What’s inside the name Blazor?
WebAssembly, often abbreviated Wasm, is a new standard that can be run in modern web browsers bringing language diversity to the web platform. Wasm is a low-level assembly-like language featuring a compact binary format that makes it possible to run code written in multiple languages such as C/C++, Java, and Rust on the web with near-native performance.
What Blazor is not?
Blazor is not like Silverlight, Microsoft’s previous attempt at hosting in-browser applications. Silverlight required a browser plugin in order to run on the client, which prevented it from running on iOS devices.
Blazor does not require any kind of plugin installed on the client in order to execute inside a browser. Blazor either runs server-side, in which case it executes on a server and the browser acts like a dumb terminal, or it runs in the browser itself by utilizing WebAssembly.
Because WebAssembly is a web standard, it is supported on all major browsers, which means also client-side Blazor apps will run inside a browser on Windows/Linux/Mac/Android and iOS.
Blazor provides code encapsulation through its reusable web UI components. Blazor also allows both client and server C# code to share code and libraries.
ASP. NET Core provides this idea in the form of Razor components. Razor components are also the component model of Blazor. Therefore, Blazor components and Razor components are interchangeable.
Each Blazor component represents a different element in the application UI structure, such as a shopping cart, a news feed, or a comment section.
How Blazor Compares to ASP. NET Core MVC Applications
A regular ASP. NET Core MVC renders the UI as blocks of strings. Blazor, on the other hand, builds a render tree, which is not a string, but a representation of the DOM (Document Object Model) that is held in memory. Blazor keeps that representation.
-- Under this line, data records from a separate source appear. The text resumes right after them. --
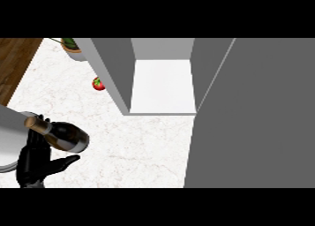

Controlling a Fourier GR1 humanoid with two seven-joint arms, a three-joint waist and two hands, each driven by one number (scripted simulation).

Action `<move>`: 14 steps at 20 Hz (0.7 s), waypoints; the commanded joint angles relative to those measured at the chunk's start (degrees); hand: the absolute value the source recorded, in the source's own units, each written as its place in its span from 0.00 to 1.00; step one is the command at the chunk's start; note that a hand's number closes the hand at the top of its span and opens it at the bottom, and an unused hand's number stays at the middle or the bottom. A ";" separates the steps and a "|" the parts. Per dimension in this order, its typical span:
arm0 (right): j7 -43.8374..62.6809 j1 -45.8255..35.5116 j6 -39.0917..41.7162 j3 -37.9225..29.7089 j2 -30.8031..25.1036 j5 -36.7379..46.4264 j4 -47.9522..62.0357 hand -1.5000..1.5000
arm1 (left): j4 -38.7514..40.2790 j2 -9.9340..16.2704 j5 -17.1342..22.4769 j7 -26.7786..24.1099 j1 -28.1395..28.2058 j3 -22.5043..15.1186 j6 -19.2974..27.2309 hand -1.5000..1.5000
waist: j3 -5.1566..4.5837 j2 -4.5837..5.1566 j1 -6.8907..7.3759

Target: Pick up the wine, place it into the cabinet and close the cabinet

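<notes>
A dark wine bottle (65, 136) with a tan cork end pointing up-left lies tilted in my left hand (37, 162) at the lower left, over the white marble counter (140, 145). The hand's fingers run up behind the bottle and the thumb sticks out to the right just below it. The grey forearm enters from the left edge. The cabinet (114, 70) stands open at the top middle, showing a bare white shelf (163, 84). Its grey door (257, 119) is swung open and fills the right side. The bottle is well left of and below the opening. My right hand does not show.
A red fruit with a green top (98, 84) lies on the counter by the cabinet's left wall. A potted plant (72, 47) stands at the top left. A brown wooden surface (10, 62) borders the counter at the upper left.
</notes>
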 commanded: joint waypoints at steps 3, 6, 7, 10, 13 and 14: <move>0.18 -0.07 0.11 -0.62 0.50 -2.90 -3.55 0.00 | 0.13 -0.22 0.88 1.48 -1.68 -1.05 0.18 0.00 | 0.02 0.01 0.20; 4.55 -0.98 -0.11 -3.08 -1.26 -5.95 -7.31 0.00 | 11.90 2.25 1.01 -6.31 -4.56 1.40 -4.25 0.00 | -0.02 0.08 -0.18; 3.60 0.92 -0.40 0.79 0.05 -1.99 -7.73 0.00 | 12.04 1.82 0.52 -5.58 -6.71 1.22 -1.41 0.00 | -0.01 0.04 -0.13; 0.83 4.52 0.05 3.07 1.36 -0.78 -8.03 0.00 | 8.21 1.21 2.97 -1.72 -8.02 1.28 -0.84 0.00 | 0.02 -0.04 -0.11; 1.93 1.55 -0.41 -0.46 0.19 -2.99 -6.45 0.00 | 11.65 0.75 3.42 -6.04 -6.21 0.44 -6.04 1.00 | 0.01 0.01 0.02; 5.37 -2.41 -2.69 1.69 1.01 -0.47 -4.76 0.00 | 10.31 0.84 3.13 -7.37 -3.93 -0.25 -7.68 1.00 | -0.01 -0.01 0.25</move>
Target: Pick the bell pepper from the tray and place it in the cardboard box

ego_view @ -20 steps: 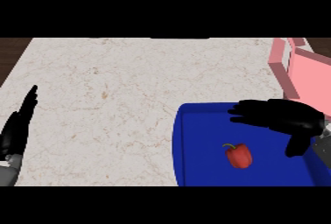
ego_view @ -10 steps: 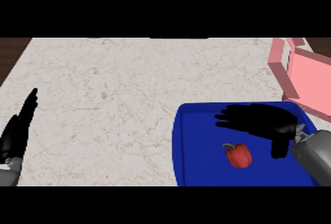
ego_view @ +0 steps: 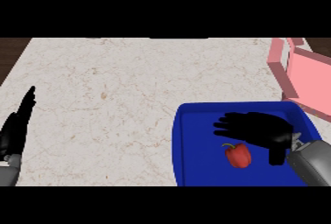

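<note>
A red bell pepper (ego_view: 238, 155) with a green stem lies in the blue tray (ego_view: 194, 148) at the lower right of the counter. My right hand (ego_view: 258, 130) hovers open over the tray, just above and to the right of the pepper, fingers pointing left and thumb hanging down beside it. It holds nothing. The pink cardboard box (ego_view: 304, 76) stands at the right edge, behind the tray. My left hand (ego_view: 18, 127) rests open at the left edge, fingers up.
The marble counter (ego_view: 129, 87) stretches wide to the left of the tray and box. A dark wooden strip shows at the far corners.
My right hand has moved left and down over the tray, from near its far right corner to just above the pepper. The pepper and left hand have stayed put.
</note>
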Motion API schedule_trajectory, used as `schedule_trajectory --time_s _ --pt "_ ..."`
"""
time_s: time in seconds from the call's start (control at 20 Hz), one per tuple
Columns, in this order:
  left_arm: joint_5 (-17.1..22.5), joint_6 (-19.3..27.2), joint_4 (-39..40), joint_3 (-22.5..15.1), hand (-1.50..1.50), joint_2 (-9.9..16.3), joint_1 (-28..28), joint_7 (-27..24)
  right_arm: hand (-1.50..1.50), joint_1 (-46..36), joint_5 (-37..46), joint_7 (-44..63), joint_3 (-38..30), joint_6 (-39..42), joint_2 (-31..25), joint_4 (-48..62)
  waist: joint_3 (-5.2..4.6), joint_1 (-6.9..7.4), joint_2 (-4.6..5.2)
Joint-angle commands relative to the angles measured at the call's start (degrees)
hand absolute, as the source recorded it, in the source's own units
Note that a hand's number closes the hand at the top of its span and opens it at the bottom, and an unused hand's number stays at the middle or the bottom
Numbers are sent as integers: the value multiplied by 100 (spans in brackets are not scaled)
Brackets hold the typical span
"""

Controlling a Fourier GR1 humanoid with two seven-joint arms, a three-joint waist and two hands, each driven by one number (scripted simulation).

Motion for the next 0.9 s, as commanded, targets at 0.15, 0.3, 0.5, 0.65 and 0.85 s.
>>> schedule_trajectory --time_s 0.15,0.3,0.5,0.65,0.85 --pt "-197 -197 -9 177 0 -172 28 23 -150 274 -87 -283 -157 743 8 -801 -1 -9 -1" --pt "-415 -129 -116 236 0 -220 -50 260 -150 602 77 -489 -107 298 57 -693 0 -9 2" --pt "-355 -408 -237 348 0 -256 -38 329 -150 464 217 -78 22 664 404 -853 0 10 3" --pt "-517 -289 -369 341 0 -434 137 240 -150 705 566 80 43 626 98 -1226 0 1 -2" --pt "-631 -303 -61 435 0 -519 11 10 -150 616 1034 736 330 532 726 -712 0 21 9"
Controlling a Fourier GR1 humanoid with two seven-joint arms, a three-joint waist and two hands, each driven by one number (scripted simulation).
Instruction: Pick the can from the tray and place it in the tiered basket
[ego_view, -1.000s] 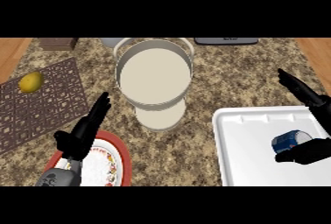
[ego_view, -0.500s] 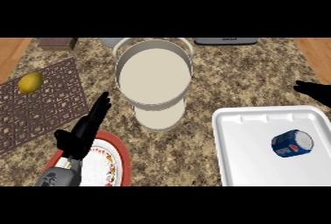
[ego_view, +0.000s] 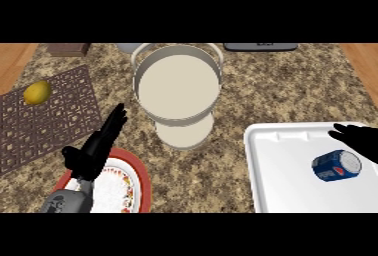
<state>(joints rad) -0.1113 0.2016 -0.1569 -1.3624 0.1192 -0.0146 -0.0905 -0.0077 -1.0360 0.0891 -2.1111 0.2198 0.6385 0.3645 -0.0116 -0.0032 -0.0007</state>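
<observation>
A blue cylindrical can with a silver top (ego_view: 337, 166) lies on its side on the white rectangular plastic tray (ego_view: 284, 172), towards the tray's right side, with nothing touching it. The tray sits on the speckled brown granite counter (ego_view: 280, 95), to the lower right of the white round tiered basket (ego_view: 177, 82). That basket stands at the middle of the counter's far part, its wide upper tier above a smaller lower tier (ego_view: 184, 131) that shows just below it.

The right hand (ego_view: 359, 140) enters at the tray's upper right corner, just above and to the right of the can and apart from it. Only part of it shows; its short dark fingertips point left over the tray's rim, and they hold nothing. How far the fingers are spread cannot be told.

The left hand (ego_view: 94, 150) is to the lower left of the basket, its fingers straight and pointing up towards the far edge, thumb out to the left, holding nothing. It hangs over the upper edge of a round white plate with a red rim (ego_view: 133, 186). Left of the basket lies a dark brown patterned mat (ego_view: 44, 122) with a yellow lemon (ego_view: 38, 93) on its far part.
</observation>
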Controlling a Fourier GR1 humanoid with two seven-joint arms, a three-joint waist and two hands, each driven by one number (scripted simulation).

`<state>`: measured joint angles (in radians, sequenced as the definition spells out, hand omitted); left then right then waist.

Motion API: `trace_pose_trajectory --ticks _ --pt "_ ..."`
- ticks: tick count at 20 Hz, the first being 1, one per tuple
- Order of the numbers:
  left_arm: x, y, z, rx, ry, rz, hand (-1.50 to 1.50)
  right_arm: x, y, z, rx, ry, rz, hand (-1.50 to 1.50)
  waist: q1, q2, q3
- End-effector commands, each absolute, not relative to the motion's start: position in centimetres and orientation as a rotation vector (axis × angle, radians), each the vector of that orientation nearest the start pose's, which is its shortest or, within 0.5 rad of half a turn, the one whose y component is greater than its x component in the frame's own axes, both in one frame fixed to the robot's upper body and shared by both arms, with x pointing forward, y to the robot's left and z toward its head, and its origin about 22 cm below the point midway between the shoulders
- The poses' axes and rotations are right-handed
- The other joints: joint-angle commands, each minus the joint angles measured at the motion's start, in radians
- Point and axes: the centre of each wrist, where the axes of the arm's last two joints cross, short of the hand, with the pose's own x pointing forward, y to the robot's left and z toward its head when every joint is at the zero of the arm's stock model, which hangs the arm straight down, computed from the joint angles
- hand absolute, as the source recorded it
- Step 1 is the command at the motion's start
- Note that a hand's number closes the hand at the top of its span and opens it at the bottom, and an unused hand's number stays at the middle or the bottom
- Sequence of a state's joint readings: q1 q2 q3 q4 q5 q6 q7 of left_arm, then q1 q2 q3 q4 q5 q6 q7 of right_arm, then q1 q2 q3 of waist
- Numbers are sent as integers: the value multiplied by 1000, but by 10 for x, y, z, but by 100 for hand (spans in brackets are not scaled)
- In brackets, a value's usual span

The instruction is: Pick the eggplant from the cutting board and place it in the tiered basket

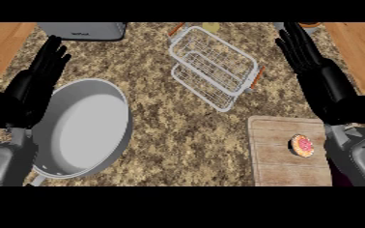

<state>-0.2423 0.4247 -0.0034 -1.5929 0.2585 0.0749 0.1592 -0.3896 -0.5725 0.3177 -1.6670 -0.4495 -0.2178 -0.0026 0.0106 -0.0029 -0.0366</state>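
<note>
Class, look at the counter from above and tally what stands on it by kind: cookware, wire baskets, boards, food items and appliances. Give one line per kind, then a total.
Cookware: 1, the grey pan
Wire baskets: 1, the tiered basket
Boards: 1, the cutting board
Food items: 1, a round pink-topped piece on the board
Appliances: 1, the toaster at the far edge
Total: 5
</note>
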Motion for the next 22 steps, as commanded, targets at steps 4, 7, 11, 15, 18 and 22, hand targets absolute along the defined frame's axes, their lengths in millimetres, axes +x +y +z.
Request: trace_pose_trajectory --ticks 4,7,11,15,18,22 --pt "252 308 21 277 -1429 -21 0 284 -346 148 -423 -1819 251 150 -67 -3 36" --pt "242 317 7 295 -1328 45 0 263 -432 130 -962 -1486 153 150 -160 21 22" --pt "214 304 -24 324 -1268 87 0 241 -456 105 -1011 -1518 -448 -150 -135 -11 40" --pt "197 275 -45 294 -1277 63 0 196 -453 88 -968 -1590 -394 -150 -101 -12 36" --pt "204 272 -46 308 -1276 60 0 172 -456 101 -933 -1503 -244 -150 -97 -8 33" --pt "210 268 -39 288 -1306 19 0 156 -448 94 -861 -1215 -27 -150 -71 3 29"
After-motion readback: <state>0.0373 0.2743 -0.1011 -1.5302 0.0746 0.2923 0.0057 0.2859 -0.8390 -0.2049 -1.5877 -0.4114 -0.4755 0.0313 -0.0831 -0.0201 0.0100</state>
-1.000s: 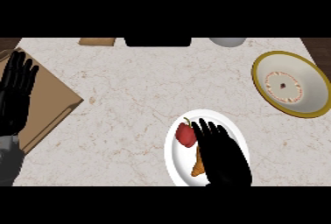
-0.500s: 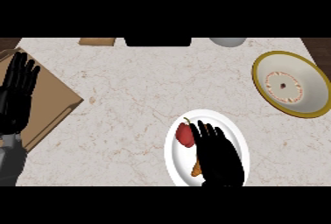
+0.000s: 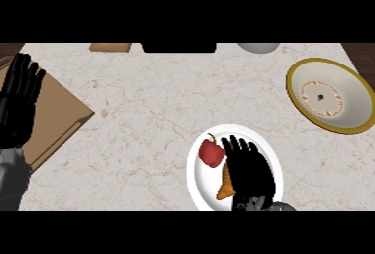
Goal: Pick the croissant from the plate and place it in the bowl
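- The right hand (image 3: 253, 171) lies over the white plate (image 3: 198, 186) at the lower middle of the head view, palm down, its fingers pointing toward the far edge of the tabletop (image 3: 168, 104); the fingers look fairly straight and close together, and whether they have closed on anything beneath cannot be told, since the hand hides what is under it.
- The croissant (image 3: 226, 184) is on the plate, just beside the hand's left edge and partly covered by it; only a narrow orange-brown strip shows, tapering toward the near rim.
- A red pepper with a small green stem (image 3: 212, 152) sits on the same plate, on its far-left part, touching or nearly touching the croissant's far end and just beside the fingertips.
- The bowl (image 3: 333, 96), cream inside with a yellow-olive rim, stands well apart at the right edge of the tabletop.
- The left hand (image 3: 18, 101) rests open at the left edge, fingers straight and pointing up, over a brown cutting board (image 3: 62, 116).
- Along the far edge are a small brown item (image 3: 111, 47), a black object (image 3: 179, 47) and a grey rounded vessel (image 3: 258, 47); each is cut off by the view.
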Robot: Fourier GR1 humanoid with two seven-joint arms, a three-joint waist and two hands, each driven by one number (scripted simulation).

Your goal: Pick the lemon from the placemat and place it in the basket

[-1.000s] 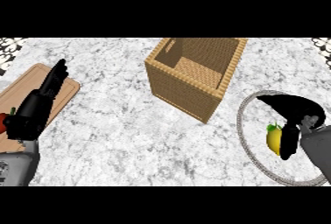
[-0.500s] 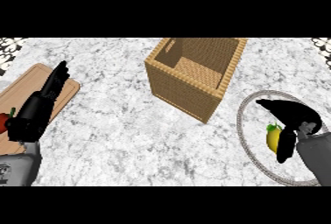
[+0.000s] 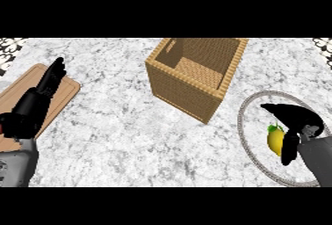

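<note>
R hand [image 3: 299, 124] curled round the lemon [image 3: 276, 139], fingers above, thumb below-right. Lemon sits on round grey placemat [image 3: 250, 112] at right; long axis approx up-down in view, green stem end toward top. Wicker basket [image 3: 185, 90] up-left of it, open, apart from mat. L hand [image 3: 40, 97] straight-fingered, resting over wooden cutting board [image 3: 16, 99] at far left.
</note>
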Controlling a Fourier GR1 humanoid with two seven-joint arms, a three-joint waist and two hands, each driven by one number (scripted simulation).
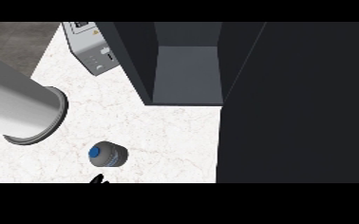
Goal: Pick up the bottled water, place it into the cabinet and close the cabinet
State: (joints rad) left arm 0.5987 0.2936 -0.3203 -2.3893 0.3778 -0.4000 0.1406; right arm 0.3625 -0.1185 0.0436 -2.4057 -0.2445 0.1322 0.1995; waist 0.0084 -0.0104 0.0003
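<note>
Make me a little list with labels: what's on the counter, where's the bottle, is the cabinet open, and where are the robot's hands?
counter: white marbled top
bottle: bottled water, blue cap, standing on the counter, nothing holding it
cabinet: dark cabinet open, shelf bare
door: cabinet door swung open at right
other things: grey appliance at back, big grey forearm at left
hands: only dark fingers show at the bottom edge

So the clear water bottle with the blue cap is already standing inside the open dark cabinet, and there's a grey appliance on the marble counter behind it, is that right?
Not quite. The head view shows the clear water bottle with the blue cap standing on the white marble counter, in front of the open dark cabinet, not inside it; the shelf that shows is bare. The grey appliance does sit on the counter, left of the cabinet.
</note>
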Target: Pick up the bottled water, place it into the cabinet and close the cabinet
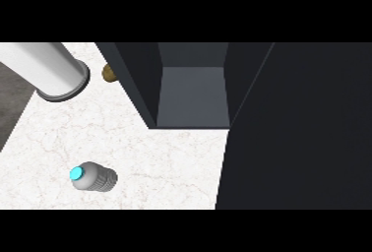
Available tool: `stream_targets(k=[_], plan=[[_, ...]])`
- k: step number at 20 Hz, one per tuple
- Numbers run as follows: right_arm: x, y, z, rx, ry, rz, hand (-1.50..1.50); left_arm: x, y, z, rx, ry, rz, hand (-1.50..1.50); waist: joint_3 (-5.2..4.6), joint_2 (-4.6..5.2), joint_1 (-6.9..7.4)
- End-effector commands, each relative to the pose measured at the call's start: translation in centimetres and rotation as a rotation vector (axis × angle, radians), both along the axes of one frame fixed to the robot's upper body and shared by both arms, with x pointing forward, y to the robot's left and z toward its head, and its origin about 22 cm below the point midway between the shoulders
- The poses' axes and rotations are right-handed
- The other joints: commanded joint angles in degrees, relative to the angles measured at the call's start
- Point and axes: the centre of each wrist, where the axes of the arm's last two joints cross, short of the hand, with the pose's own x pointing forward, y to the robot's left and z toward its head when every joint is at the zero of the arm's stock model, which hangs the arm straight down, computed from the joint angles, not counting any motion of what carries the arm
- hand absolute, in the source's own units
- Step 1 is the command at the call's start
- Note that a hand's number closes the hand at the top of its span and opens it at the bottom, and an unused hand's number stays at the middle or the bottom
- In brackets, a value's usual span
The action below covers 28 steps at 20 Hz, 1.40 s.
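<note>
One bottle (92, 176) stood on the white marble table (160, 152) at near left, seen from above with its cyan cap toward the view. Far right of it, the dark cabinet (190, 93) stood open, its grey inside bare. A grey cylinder (51, 69) crossed the far left corner. Neither hand showed, so their state could not be told.

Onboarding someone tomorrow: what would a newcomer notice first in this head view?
Probably the dark open cabinet filling the upper middle and right, its grey inside bare. Next, the small grey bottled water with a bright cyan cap, seen from above, alone on the white marble counter at lower left. A thick white cylinder slants in at upper left.
</note>
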Motion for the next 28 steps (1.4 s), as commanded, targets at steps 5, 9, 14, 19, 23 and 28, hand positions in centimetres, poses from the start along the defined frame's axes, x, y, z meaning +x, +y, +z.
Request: stream_targets(k=[5, 9, 14, 19, 23, 28], plan=[[-2.0, -0.5, 1.0, -0.049, -0.077, -0.063, -1.5, 2.5, 2.3, -3.1, -0.039, 0.013, 0.044, -1.5, 0.0, 0.03, -0.43], [-3.1, -0.7, 2.2, -0.055, -0.083, -0.041, -1.5, 4.8, 2.5, -5.2, -0.062, 0.036, 0.093, -1.5, -0.06, 0.15, -1.26], [-2.1, 0.2, 1.6, -0.049, -0.074, -0.058, -1.5, 4.9, 5.5, -6.7, -0.047, 0.06, 0.087, -1.5, -0.01, 0.14, -0.27], [-1.6, 0.9, 0.9, -0.076, -0.059, -0.039, -1.5, 6.8, 5.2, -8.1, -0.081, 0.08, 0.053, -1.5, 0.05, 0.24, -0.41], [-2.2, -0.5, 1.8, -0.072, -0.071, -0.054, -1.5, 8.1, 5.4, -11.7, -0.086, 0.125, 0.033, -1.5, 0.03, 0.25, -0.64], [-2.8, 0.7, 1.2, -0.065, -0.078, -0.06, -1.5, 9.0, 4.5, -13.8, -0.068, 0.115, 0.034, -1.5, 0.01, 0.14, -0.59]])
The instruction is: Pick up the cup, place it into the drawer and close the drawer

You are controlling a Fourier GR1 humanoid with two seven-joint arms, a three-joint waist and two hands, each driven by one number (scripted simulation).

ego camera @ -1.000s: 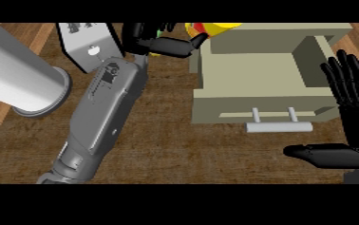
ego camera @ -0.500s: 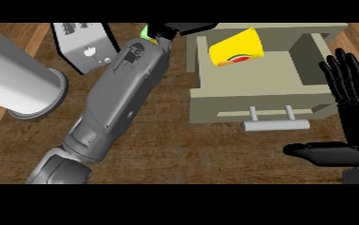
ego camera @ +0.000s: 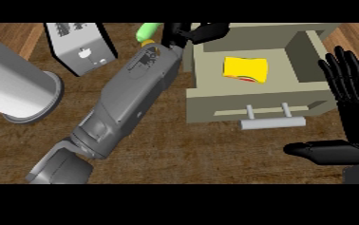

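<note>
The yellow cup [ego camera: 245, 70] lies on its side inside the open beige drawer [ego camera: 210, 106], near its middle, with nothing touching it. My left hand [ego camera: 191, 31] hovers over the drawer's far left corner, fingers relaxed and open, apart from the cup. Its grey forearm runs diagonally down to the lower left. My right hand [ego camera: 342, 79] rests open at the right edge, fingers up beside the drawer's right wall, thumb low near the front. The drawer's grey handle [ego camera: 272, 121] faces me.
A grey box-shaped appliance [ego camera: 80, 46] stands at the back left. A large grey cylinder [ego camera: 24, 93] lies at the left edge. A green object [ego camera: 148, 30] peeks out behind my left wrist. Wooden counter [ego camera: 210, 157] spreads in front of the drawer.
The left hand carried the cup over the drawer and let it go; the cup now lies inside. The hand has pulled back towards the far left corner. The right hand stayed put.
</note>
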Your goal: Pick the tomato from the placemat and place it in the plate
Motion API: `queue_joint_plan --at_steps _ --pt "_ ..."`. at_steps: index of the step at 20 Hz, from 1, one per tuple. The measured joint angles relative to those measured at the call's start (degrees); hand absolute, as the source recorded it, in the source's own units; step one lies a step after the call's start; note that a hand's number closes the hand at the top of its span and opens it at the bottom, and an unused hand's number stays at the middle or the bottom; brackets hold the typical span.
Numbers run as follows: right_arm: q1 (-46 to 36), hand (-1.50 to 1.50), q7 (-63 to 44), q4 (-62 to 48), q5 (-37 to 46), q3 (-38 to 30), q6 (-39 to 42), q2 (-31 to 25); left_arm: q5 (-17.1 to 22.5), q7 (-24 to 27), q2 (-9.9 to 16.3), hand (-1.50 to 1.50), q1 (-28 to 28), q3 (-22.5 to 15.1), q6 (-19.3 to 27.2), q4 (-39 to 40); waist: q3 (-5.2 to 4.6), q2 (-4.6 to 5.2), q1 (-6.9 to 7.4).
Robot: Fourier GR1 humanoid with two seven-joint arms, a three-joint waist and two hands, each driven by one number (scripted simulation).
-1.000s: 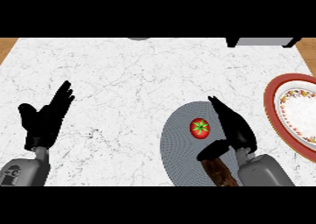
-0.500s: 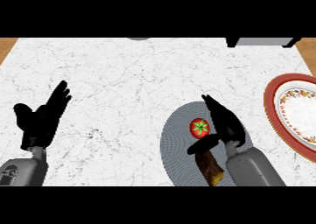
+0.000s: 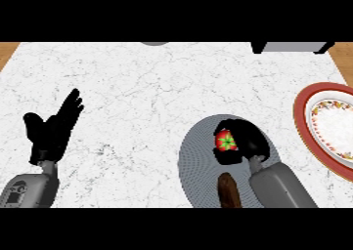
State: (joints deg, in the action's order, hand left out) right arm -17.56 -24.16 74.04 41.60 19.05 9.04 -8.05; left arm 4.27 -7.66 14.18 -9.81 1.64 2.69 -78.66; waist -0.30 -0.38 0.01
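Note:
A red tomato with a green stem lies on the grey round placemat at the lower middle-right of the head view. My right hand is curled around the tomato from its right side, with the thumb below it, hiding part of it. The plate, white with a red rim and a patterned band, sits at the right edge, apart from the placemat. My left hand rests open at the left, fingers pointing up, away from everything.
The white marble counter spans the view, with wooden floor showing at both upper corners. A grey object stands at the back right edge and a small grey shape at the back middle.
My right hand moved left onto the tomato and its fingers curled around it. The tomato stays on the placemat. The left hand barely moved.

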Motion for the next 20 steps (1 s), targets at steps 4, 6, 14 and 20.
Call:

Any changes made to it (for instance, when a binding value is updated) will trigger a UI update for the affected DOM elements. This is a big difference from ASP. NET Core HTML Helpers and Razor Views, which render out strings.
Pros of Client-side Blazor
You can share validation code between client and server apps. Let’s say you have form validation logic to be applied on both the browser and the back-end. With Blazor, you can create a class library in .NET Standard 2.0, and share it across client and server apps. Any change in the validation logic automatically applies to both platforms.
Cons of Client-side Blazor
It’s also worth noting that, at present, there is limited debugging capability. Blazor still has to improve in this area. You can use a debugging tab in Chrome to debug and inspect the values of int, bool, and string types, and not much more than that. If you want to debug more effectively, you should put console logging throughout your client app.
Blazor vs. React
There are many developers, that would argue that React is the best library for web component development. Although it’s not an apple-to-apple comparison, we have to agree that React is well-established and earned its respect with a proven track record and by having a strong community around it.
On other hand, Blazor is new but it brings the flavor from its well-established counterpart Razor. So, it’s not entirely novel for developers. Moreover, .Net developers could have smoother transitions since Blazor uses C# for development.
Blazor vs. Angular
So, let’s assume, what makes Blazor so unique
- Build progressive web apps (PWAs);
- Create and use reusable components written in C#;
- Full debugging support on the server-side and debugging with some limitations on the client-side;
- Data binding with the HTML DOM (limited two-way binding);
- Share code between client and server in C#;
- Server and client-side models;
- Server-side rendering (aka pre-rendering) for higher performance;
- WebSocket connections;
- Works offline (client side WebAssembly only);
- Works in all modern web browsers including mobile browsers;
- Open source.
The development world is moving towards more straightforward and flexible ways to achieve results. Hence, the tools designed a decade ago will have to make space for a fresher and more innovative front-end approach. With Blazor, Microsoft offers a complete development ecosystem with a singular framework that can run anywhere.
Blazor solves real problems faced by web developers and it does so effectively and at almost no cost. Its learning curve is smooth and easy. It contains all the must-have features of a modern day SPA framework while keeping things simple. With Microsoft behind it and an excited community supporting it, Blazor is poised to make a big impact on future web development.